Optimization terminated successfully.
         Current function value: 0.498651
         Iterations 6
result.summary()
Logit Regression Results
Dep. Variable: Target[>50K] No. Observations: 32561
Model: Logit Df Residuals: 32554
Method: MLE Df Model: 6
Date: Wed, 21 Nov 2018 Pseudo R-squ.: 0.09666
Time: 09:04:19 Log-Likelihood: -16237.
converged: True LL-Null: -17974.
LLR p-value: 0.000
coef std err z P>|z| [0.025 0.975]
Intercept -4.4248 0.189 -23.380 0.000 -4.796 -4.054
C(Race)[T.Asian-Pac-Islander] 0.9991 0.197 5.079 0.000 0.614 1.385
C(Race)[T.Black] 0.1812 0.191 0.950 0.342 -0.193 0.555
C(Race)[T.Other] -0.1143 0.282 -0.406 0.685 -0.667 0.438
C(Race)[T.White] 0.8742 0.183 4.782 0.000 0.516 1.232
C(Sex)[T.Male] 1.2069 0.035 34.380 0.000 1.138 1.276
Age 0.0387 0.001 38.530 0.000 0.037 0.041
np.exp(result.params)
Intercept                        0.011977
C(Race)[T.Asian-Pac-Islander]    2.715861
C(Race)[T.Black]                 1.198638
C(Race)[T.Other]                 0.891987
C(Race)[T.White]                 2.396965
C(Sex)[T.Male]                   3.343142
Age                              1.039480
dtype: float64

You can also use scikit learn to retrieve the parameter estimates. The disadvantage here though is that there are no p-values for your parameter estimates!

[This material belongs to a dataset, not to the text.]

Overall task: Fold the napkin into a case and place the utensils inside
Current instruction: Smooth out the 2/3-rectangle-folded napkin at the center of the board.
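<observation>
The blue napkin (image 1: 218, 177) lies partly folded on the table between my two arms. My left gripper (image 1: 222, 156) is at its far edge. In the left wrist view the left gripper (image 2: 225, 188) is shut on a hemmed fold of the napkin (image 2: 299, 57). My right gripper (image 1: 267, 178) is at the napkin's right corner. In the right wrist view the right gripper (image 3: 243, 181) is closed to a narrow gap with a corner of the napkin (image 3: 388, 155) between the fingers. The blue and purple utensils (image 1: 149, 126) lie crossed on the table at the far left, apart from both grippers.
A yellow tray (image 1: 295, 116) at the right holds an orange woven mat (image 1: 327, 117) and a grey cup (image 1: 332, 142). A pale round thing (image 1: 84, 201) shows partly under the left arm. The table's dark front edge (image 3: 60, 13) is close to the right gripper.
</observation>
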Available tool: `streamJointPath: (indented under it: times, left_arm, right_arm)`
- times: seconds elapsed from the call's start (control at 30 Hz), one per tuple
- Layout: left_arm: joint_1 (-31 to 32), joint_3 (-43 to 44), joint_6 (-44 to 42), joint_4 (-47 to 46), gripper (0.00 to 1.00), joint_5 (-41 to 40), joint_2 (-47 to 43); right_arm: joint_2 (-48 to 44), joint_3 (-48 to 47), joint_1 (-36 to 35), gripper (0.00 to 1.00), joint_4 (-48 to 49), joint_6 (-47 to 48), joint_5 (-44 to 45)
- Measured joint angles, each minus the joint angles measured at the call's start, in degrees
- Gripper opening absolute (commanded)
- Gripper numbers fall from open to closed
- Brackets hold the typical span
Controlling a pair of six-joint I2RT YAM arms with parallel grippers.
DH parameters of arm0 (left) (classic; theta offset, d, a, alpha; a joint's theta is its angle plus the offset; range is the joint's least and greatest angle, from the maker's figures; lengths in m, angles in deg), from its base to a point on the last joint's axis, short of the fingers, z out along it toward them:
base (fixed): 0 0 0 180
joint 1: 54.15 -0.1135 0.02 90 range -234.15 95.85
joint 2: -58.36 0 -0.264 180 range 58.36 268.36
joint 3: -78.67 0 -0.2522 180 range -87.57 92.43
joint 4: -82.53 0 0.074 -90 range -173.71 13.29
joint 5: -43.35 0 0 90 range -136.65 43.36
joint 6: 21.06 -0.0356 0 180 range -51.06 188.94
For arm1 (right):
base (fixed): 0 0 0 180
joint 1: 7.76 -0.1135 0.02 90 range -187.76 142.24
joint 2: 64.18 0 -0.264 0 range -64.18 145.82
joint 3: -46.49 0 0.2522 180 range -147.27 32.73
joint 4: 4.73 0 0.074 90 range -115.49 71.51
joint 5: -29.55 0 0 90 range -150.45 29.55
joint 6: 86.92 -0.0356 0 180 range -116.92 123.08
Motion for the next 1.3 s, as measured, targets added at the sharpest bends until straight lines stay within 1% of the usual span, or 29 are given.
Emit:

logreg = LogisticRegression(fit_intercept = False, C = 1e15)
model_log = logreg.fit(X, y.iloc[:,1])
model_log
LogisticRegression(C=1000000000000000.0, class_weight=None, dual=False,
          fit_intercept=False, intercept_scaling=1, max_iter=100,
          multi_class='ovr', n_jobs=1, penalty='l2', random_state=None,
          solver='liblinear', tol=0.0001, verbose=0, warm_start=False)
model_log.coef_
array([[-4.38706343,  0.96178903,  0.14397984, -0.14384057,  0.83689458,
         1.2067121 ,  0.03871011]])

Summary

In this lab we built upon our previous knowledge of linear regression and built an intuitive understanding of how this could be adapted for classification. We then demonstrated tools for performing logistic regression and briefly analyzed their output. In the upcoming lessons we will continue to investigate logistic regression from various viewpoints.